While Idaho health care workers received their first dose of the COVID-19 vaccine this week, hospitals remain strapped with patients forcing a possible move to crisis standards of care. And the health district governing Ada, Elmore, Boise and Valley Counties rejected a mask mandate as politics continues to play a big role in public health decisions.

Joining the Idaho Matters Doctor Roundtable to talk about these topics and answer your questions:

  • Dr. David Pate, former CEO of St. Luke's Health System and a current member of the Idaho Coronavirus Task Force
  • Dr. Kenny Bramwell, System Medical Director at St. Luke’s Children’s, specializing in emergency medicine and pediatric emergency medicine
  • Dr. Patrice Burgess, Executive Medical Director for Saint Alphonsus Health System and the Chair of the Governor's Vaccine Advisory Committee

Read the full transcript here:

FRANKIE BARNHILL: You're listening to Idaho Matters, I'm Frankie Barnhill, filling in for Gemma Gaudette. It's been a big week in Idaho.

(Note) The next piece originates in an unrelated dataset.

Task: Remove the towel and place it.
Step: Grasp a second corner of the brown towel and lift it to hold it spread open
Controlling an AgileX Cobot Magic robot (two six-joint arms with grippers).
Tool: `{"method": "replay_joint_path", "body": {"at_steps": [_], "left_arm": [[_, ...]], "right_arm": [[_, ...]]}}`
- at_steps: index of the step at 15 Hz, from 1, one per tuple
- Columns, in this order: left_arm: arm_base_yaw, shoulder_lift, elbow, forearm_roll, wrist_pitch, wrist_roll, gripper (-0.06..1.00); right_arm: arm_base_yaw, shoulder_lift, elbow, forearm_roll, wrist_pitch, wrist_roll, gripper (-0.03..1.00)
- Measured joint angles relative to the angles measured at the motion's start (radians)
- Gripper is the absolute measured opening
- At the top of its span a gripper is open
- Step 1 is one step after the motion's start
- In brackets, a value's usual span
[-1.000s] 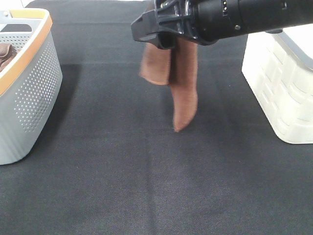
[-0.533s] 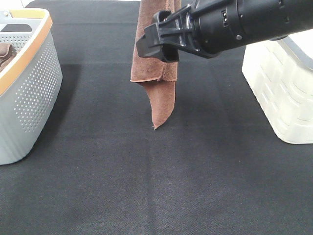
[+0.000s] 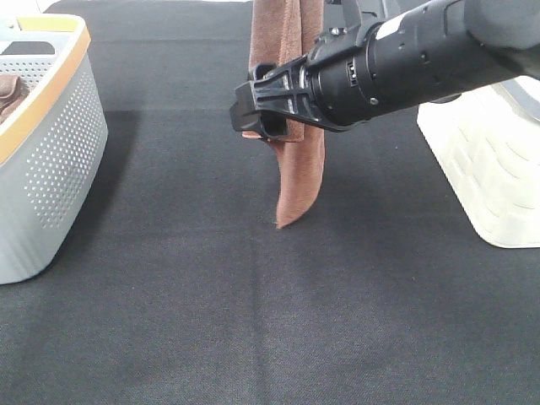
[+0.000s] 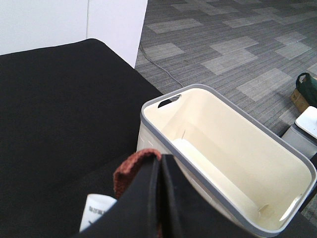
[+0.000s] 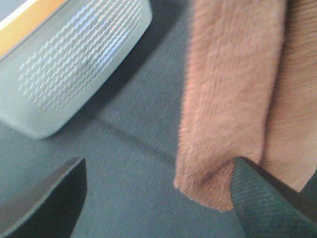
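Note:
The reddish-brown towel [image 3: 297,160] hangs in a long fold above the middle of the black table, its tip just over the cloth. In the left wrist view my left gripper [image 4: 161,166] is shut on the towel's top edge [image 4: 132,171], with the small white tag [image 4: 96,213] beside the fingers. This gripper is above the exterior view's top edge. My right gripper [image 3: 261,108] reaches in from the right and sits open at the towel's mid-height. In the right wrist view the towel [image 5: 228,99] hangs between the spread fingers [image 5: 49,198].
A grey basket with an orange rim [image 3: 51,143] stands at the left, with a darker brown cloth [image 3: 8,93] inside. It also shows in the right wrist view [image 5: 74,59]. An empty cream basket [image 3: 489,169] stands at the right and shows in the left wrist view [image 4: 223,163].
The right gripper has lowered along the towel and tilted. The towel now shows above it up to the top edge, and its tip swung slightly.

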Motion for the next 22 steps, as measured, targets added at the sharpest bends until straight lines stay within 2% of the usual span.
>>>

The state received its first shipment of Pfizer's COVID-19 vaccine, and health care workers have begun getting their first dose of it. Of course, protecting our front line nurses, doctors, respiratory therapists and many more people is essential while the coronavirus continues to rage out of control in the state. At the same time, public health officials are continuing to urge mask use and social distancing during the deadliest phase of the pandemic, while politicians resist making new mandates in favor of voluntary action and hospitals are prepared to ration care if needed during this deadly phase. Joining us now to talk about all of this and most importantly, to answer your questions is Dr. David Pate, former CEO of St. Luke's Health System and a current member of Idaho's Coronavirus Task Force, Dr. Kenny Bramwell, system medical director at St. Luke's Children's. And Dr. Patrice Burgess, the executive medical director for St. Alphonsus Health System and the chair of the Governors Vaccine Advisory Committee. We will definitely be talking about the vaccine more. Hello, everyone. How's everyone doing today?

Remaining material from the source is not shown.